I met my partner David ten years ago (you can read his aviation medicine case-study here). We started travelling a lot due to his job and I joined him in Sydney for a couple of years. While there, I took a role at headspace, an early intervention service for those aged 12-25, priceless where 75% of adults with mental disorder are developing symptoms by age 14. I was the oldest person in the building by at least 25 years and it was inspiring to work with young people, many non-clinicians, with lived experience. I am now back in NZ working with the National telehealth service, doing some primary care liaison work and a little private practice. I feel the baton regarding access to better mental health services is being carried strongly by a new wave of leaders, including the people that use our services and their whanau. I am very happy to be working in continued support of them and their work and am lucky to have a newish role on the Board of Te Pou, the national MH&A workforce organization.
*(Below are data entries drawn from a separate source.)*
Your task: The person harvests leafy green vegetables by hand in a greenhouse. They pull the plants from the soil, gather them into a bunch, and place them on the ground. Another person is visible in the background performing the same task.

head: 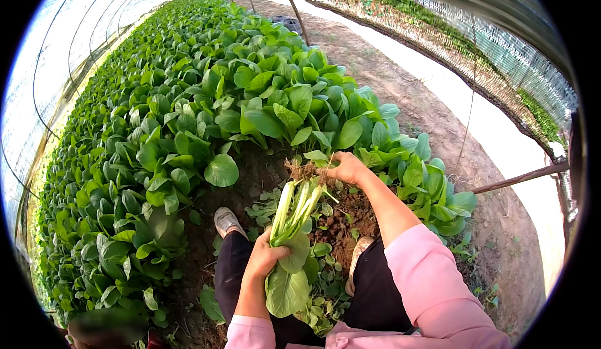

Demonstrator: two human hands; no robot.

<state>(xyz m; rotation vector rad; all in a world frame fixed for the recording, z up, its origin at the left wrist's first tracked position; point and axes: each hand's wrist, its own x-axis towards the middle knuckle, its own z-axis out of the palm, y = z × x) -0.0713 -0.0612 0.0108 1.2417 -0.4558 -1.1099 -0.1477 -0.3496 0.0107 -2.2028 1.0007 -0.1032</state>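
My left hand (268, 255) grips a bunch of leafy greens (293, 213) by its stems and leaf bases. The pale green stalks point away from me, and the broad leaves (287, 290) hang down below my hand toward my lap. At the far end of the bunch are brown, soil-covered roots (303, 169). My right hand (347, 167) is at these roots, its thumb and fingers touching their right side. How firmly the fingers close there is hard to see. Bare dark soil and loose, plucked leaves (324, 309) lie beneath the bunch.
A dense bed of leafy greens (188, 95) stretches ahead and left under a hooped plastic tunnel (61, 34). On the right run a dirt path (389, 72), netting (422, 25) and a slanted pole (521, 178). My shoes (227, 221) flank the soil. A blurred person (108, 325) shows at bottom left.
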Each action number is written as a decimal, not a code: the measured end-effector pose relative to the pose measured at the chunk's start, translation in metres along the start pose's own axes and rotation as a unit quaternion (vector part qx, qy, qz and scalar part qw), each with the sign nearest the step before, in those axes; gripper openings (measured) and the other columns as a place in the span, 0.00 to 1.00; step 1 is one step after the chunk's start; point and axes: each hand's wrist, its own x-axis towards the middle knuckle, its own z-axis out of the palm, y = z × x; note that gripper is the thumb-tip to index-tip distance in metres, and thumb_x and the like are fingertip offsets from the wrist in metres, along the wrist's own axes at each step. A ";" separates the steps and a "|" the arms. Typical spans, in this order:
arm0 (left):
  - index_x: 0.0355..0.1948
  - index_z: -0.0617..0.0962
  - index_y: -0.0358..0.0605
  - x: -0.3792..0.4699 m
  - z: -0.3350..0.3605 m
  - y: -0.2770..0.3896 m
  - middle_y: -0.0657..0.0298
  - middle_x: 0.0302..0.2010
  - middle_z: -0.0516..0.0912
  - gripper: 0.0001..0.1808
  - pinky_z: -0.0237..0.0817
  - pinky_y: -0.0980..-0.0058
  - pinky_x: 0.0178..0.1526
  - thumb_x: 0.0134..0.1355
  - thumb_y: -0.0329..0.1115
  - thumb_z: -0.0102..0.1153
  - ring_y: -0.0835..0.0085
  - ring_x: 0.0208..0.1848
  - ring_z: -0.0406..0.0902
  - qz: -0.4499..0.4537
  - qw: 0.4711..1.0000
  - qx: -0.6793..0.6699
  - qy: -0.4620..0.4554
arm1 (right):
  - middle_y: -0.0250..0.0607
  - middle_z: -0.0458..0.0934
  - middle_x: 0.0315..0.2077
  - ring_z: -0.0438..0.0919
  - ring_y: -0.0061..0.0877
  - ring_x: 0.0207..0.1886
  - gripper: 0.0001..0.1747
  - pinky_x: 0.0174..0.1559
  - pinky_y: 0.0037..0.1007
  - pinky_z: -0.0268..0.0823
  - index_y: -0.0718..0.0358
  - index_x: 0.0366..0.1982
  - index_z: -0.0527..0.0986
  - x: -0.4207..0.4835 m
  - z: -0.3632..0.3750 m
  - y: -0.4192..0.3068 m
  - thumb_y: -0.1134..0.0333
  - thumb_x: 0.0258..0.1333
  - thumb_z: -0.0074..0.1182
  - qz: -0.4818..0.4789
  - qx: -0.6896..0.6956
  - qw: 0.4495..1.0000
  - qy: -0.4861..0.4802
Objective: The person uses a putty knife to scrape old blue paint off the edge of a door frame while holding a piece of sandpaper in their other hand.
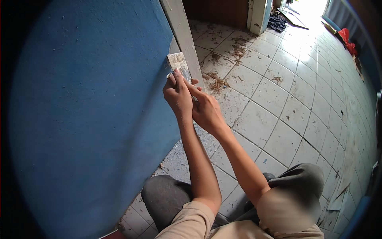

My experience of ‘going beyond’

When I decided I needed to leave medicine and try being a journalist, I went to see my grandfather. I felt very guilty having had a State-funded education and a coveted medical school place, to be turning my back on that. But I had the loveliest conversation with him. He expressed faith that I would remain true to my ideals whatever path I took. People often take you by surprise.

By contrast, when I took that non-clinical role in my final registrar year, consultant colleagues who were waiting for me to come on board were furious. I recollect several ripping into the Clinical Director for taking me away to do ‘management’ at the time. I am also aware that some of my colleagues may look at my career pathway with alarm; the longest I have stayed in a job is seven years; but I have a sense that everything I have had the privilege to get involved with is part of coherent whole. I suspect that I may have been discounted for some roles if perceived as lacking stickability. But senior colleagues seem to regard me as a person of integrity and a good clinician, and I am finding I am now returning more fully to my “roots” in clinical psychiatry with a sense of gratitude.

Practical Stuff

If someone wanted to pursue a similar role, how could they go about it?

Firstly, try to be clear about what fuels you. In psychiatry, I saw a group of people who were stigmatised and lacking a voice and that drove me.

Once you know your passion, there are many paths that can get you to similar places. Just grab a vehicle and hold on until it ceases to be useful! There is luck involved but I think that firstly being a sound clinician and colleague is a solid launchpad.

Try to be clear about what fuels you

You do need to learn how to get your point across without alienating people. I had mouthy thoughts for a long time when I didn’t know how to express them effectively. One thing that the Clinical Director taught me in my non-clinical year was to not leave the table. I had to suppress urges to flounce off and slam the door. And I won’t lie, I still get that urge sometimes! But if you are not at the table, you can’t change anything.

I am always keen to support younger colleagues who haven’t yet become cynical about change. We need people questioning how things are done, with a fresh perspective. I am regularly impressed with the younger people I meet.

If you could go back to your medical school graduation day and give yourself one piece of advice, what would it be?

It sounds crazy, but I think I'd say work harder. When I left medical school, I kind of thought, right, I'm done with studying. I did work hard clinically but I do wish I had put a bit more into the books once I left medical school!